Quando parlo di quello che ho appena descritto menziono sempre Netflix e la sua Chaos Monkey. In due parole, questi signori hanno creato un sistema che gira continuamente per la loro infrastruttura e Killa uccide processi a caso. L’obiettivo è quello di verificare che i meccanismi di resilienza disegnati a livello applicativo facciano il proprio mestiere. Nella maggior parte dei casi gli utenti finali si rendono precisamente conto di cosa significa sposare un modello piuttosto che un altro proprio grazie a questo esempio

Evoluzione o rivoluzione

Far evolvere la propria infrastruttura virtualizzata in un’infrastruttura cloud è la scelta più facile. Esistono già prodotti commerciali che promettono di fare questo, alcuni promettono anche di gestire più hypervisor. Ovviamente più spari in alto (più prometti di gestire) e più è difficile mantenere le promesse, ma ci stanno lavorando tutti i principali vendor.

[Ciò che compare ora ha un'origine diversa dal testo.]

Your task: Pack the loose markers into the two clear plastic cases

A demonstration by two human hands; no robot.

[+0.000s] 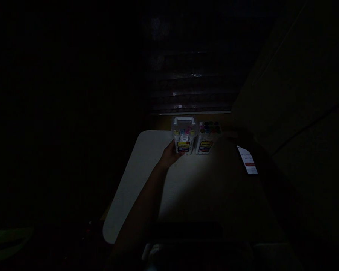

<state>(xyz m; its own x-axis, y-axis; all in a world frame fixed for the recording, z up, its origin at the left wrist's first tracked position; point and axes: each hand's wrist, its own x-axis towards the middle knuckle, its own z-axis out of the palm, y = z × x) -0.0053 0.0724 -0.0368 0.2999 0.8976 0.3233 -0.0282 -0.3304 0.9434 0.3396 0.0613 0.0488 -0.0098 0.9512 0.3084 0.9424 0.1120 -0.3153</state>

Dall’altro lato, se ci sono le risorse (sviluppatori), i soldi da investire e il tempo per migrare al modello “alla Amazon”, quella è una strada percorribile. La maggiore efficienza, e scalabilità, si misurerà tutta nel lungo termine.

Nota finale

Per ragioni anche di lunghezza dell’articolo non potevo andare più a fondo (e di sfumature ce ne sono diverse); comunque, quello che volevo far trasparire, è l’idea di base che dovrebbe sostenere una scelta piuttosto che l’altra.
Adottare due distinti stack tecnologici non è difficile (basta comprarli) e sono diverse le aziende che lo stanno valutando o l’hanno già fatto. Usarli e gestirli al meglio è già un’altra faccenda.
Alla fine, penso che adottare un secondo stack tecnologico e replicare quanto si sta già facendo oggi (virtualizzare) rischi di dimostrarsi una tattica per cercare di spendere meno nell’acquisto: c’è il rischio concreto che nel lungo termine abbia un TCO più elevato.
Al contrario, se ci sono necessità e risorse, pensare ad affiancare un’architettura tradizionale ad una di prossima generazione può essere una scelta strategica e premiante nel lungo periodo.